───── Extracted records ─────
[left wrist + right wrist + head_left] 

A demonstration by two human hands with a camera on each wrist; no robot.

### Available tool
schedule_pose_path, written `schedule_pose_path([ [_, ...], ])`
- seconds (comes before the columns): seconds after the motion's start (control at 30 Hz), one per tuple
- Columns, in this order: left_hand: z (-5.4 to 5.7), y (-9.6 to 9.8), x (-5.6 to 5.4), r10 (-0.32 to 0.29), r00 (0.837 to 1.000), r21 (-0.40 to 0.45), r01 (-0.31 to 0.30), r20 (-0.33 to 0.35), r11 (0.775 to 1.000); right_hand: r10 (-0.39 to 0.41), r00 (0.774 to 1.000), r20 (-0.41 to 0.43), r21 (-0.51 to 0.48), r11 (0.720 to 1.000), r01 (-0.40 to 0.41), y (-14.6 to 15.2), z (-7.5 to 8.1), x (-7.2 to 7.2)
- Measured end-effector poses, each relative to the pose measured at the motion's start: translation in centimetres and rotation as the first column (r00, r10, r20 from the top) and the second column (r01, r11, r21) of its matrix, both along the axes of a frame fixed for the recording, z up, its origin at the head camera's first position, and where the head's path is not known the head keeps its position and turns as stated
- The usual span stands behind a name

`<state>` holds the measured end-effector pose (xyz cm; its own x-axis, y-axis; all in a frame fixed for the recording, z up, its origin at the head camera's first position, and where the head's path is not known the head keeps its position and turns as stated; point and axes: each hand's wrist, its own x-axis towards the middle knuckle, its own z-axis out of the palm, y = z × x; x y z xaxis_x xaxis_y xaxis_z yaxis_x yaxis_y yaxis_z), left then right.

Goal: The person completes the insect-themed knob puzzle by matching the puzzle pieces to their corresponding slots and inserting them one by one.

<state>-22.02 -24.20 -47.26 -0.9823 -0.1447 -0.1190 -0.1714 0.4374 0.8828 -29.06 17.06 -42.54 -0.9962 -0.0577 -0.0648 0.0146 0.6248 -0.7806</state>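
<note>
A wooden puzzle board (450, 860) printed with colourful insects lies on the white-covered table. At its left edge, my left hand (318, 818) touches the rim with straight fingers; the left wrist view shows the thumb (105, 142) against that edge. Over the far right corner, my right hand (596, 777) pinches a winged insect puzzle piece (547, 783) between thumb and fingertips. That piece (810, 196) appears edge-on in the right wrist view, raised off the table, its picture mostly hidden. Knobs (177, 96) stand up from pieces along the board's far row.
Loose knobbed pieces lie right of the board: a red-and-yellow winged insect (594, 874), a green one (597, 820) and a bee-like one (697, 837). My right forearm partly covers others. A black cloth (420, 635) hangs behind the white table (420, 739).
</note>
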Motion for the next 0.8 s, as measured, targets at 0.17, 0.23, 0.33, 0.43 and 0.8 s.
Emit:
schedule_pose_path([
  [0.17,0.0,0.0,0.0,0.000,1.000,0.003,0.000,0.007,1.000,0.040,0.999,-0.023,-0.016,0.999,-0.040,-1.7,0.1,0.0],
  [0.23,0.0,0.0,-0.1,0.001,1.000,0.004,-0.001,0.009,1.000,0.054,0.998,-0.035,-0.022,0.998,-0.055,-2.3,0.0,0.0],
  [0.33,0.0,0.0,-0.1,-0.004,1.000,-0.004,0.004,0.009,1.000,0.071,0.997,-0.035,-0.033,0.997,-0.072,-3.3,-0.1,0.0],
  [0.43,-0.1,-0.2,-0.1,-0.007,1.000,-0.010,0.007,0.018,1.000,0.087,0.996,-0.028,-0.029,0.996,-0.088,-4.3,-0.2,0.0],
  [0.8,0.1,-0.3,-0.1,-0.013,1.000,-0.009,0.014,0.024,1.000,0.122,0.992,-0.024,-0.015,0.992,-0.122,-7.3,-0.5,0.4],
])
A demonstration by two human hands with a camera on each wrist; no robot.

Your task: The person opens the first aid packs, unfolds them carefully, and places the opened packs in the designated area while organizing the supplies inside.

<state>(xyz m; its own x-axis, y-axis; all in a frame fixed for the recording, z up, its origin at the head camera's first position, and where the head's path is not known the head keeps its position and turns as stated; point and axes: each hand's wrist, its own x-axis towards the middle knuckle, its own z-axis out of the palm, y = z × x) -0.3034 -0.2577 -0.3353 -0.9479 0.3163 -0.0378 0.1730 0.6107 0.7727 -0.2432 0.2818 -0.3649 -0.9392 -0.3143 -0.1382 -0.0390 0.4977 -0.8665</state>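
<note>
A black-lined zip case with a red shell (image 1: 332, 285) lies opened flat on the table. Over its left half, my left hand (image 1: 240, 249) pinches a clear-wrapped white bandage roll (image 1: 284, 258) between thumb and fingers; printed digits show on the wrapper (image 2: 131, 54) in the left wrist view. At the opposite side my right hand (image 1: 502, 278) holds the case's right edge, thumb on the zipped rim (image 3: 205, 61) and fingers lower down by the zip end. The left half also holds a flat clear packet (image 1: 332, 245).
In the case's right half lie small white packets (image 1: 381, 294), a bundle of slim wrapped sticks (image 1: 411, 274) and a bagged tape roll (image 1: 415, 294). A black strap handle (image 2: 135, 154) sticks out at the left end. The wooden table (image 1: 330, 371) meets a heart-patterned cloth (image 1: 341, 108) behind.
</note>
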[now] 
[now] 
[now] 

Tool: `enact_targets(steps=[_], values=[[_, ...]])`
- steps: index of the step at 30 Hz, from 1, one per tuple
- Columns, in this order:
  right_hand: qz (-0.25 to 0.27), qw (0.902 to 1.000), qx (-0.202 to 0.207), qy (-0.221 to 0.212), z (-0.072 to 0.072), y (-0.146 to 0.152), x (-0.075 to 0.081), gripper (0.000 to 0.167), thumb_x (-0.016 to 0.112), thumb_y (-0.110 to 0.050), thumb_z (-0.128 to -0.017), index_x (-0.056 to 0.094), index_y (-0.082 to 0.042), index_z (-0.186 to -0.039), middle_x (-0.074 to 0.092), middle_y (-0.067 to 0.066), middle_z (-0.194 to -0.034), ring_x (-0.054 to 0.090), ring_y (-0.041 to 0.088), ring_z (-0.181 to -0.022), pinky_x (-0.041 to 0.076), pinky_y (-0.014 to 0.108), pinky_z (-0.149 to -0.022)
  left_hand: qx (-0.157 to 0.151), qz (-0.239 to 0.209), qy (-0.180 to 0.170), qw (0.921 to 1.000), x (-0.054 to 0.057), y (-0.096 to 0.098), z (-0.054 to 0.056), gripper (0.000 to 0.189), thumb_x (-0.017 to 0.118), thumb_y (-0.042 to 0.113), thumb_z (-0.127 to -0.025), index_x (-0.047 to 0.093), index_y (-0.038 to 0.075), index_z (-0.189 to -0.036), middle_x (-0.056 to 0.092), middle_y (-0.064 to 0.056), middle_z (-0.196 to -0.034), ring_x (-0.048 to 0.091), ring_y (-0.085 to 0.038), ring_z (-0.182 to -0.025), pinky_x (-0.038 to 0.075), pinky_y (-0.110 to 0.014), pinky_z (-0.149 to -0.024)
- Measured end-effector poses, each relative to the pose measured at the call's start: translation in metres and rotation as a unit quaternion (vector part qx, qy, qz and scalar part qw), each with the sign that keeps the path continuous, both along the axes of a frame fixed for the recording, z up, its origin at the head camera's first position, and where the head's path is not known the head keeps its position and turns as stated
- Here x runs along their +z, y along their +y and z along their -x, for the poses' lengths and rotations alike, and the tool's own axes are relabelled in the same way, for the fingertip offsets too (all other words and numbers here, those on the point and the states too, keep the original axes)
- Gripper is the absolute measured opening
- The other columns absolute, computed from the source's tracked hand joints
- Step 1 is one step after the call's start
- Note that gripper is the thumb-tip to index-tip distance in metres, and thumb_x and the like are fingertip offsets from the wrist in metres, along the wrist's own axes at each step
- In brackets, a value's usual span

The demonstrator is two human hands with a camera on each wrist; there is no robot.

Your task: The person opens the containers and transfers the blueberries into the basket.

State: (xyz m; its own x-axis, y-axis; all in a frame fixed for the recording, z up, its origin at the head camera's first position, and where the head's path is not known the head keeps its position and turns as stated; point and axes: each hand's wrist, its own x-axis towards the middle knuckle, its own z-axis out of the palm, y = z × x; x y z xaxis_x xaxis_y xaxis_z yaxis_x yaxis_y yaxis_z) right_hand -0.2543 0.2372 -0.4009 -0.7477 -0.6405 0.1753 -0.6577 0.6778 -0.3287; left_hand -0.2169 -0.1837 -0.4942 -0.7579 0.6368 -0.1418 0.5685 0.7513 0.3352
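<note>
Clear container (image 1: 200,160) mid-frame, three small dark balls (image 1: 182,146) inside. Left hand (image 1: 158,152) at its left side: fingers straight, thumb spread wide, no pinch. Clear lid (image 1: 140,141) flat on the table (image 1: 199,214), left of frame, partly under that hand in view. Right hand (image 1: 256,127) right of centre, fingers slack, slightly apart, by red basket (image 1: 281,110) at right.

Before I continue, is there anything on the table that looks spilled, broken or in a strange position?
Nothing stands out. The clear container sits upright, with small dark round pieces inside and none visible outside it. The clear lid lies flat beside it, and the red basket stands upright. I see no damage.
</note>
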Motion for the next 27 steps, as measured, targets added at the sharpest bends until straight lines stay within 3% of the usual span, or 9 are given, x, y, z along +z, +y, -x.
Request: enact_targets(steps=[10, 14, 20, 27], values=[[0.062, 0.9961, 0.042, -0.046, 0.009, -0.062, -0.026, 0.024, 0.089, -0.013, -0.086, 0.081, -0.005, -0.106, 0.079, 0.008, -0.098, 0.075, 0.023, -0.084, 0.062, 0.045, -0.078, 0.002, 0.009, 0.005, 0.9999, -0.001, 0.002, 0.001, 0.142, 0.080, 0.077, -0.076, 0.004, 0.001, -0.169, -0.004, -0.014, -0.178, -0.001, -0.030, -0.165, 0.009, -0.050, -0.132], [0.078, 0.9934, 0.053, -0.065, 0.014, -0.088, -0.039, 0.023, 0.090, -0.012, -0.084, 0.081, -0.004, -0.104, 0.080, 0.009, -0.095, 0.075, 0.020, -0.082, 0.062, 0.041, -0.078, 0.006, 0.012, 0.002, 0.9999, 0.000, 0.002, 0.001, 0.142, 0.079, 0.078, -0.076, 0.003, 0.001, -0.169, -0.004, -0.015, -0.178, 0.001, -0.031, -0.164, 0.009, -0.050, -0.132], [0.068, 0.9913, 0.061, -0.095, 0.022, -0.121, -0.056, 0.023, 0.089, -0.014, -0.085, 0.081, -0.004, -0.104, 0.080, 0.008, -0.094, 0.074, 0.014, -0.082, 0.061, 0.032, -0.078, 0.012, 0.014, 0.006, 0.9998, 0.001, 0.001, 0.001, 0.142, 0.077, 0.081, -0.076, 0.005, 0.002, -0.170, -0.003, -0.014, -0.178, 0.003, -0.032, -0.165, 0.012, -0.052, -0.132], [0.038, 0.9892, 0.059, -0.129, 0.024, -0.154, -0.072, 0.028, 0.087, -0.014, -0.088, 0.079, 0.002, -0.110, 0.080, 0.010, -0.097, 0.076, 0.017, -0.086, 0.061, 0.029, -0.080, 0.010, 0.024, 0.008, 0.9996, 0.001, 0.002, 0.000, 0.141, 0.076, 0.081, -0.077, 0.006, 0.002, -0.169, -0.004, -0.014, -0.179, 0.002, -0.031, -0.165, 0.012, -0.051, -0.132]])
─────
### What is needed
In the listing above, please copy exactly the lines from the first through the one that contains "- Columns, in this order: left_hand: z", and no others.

### Your response
[left wrist + right wrist + head_left] 

A demonstration by two human hands with a camera on each wrist; no robot.

### Available tool
schedule_pose_path, written `schedule_pose_path([ [_, ...], ])`
- seconds (comes before the columns): seconds after the motion's start (control at 30 Hz), one per tuple
- Columns, in this order: left_hand: z (-5.4 to 5.7), y (-9.6 to 9.8), x (-5.6 to 5.4), r10 (-0.32 to 0.29), r00 (0.837 to 1.000), r21 (-0.40 to 0.45), r01 (-0.31 to 0.30), r20 (-0.33 to 0.35), r11 (0.775 to 1.000); right_hand: r10 (-0.39 to 0.41), r00 (0.774 to 1.000), r20 (-0.41 to 0.43), r21 (-0.51 to 0.48), r11 (0.720 to 1.000), r01 (-0.40 to 0.41), y (-14.6 to 15.2), z (-7.5 to 8.1), x (-7.2 to 7.2)

The answer requires no further additions.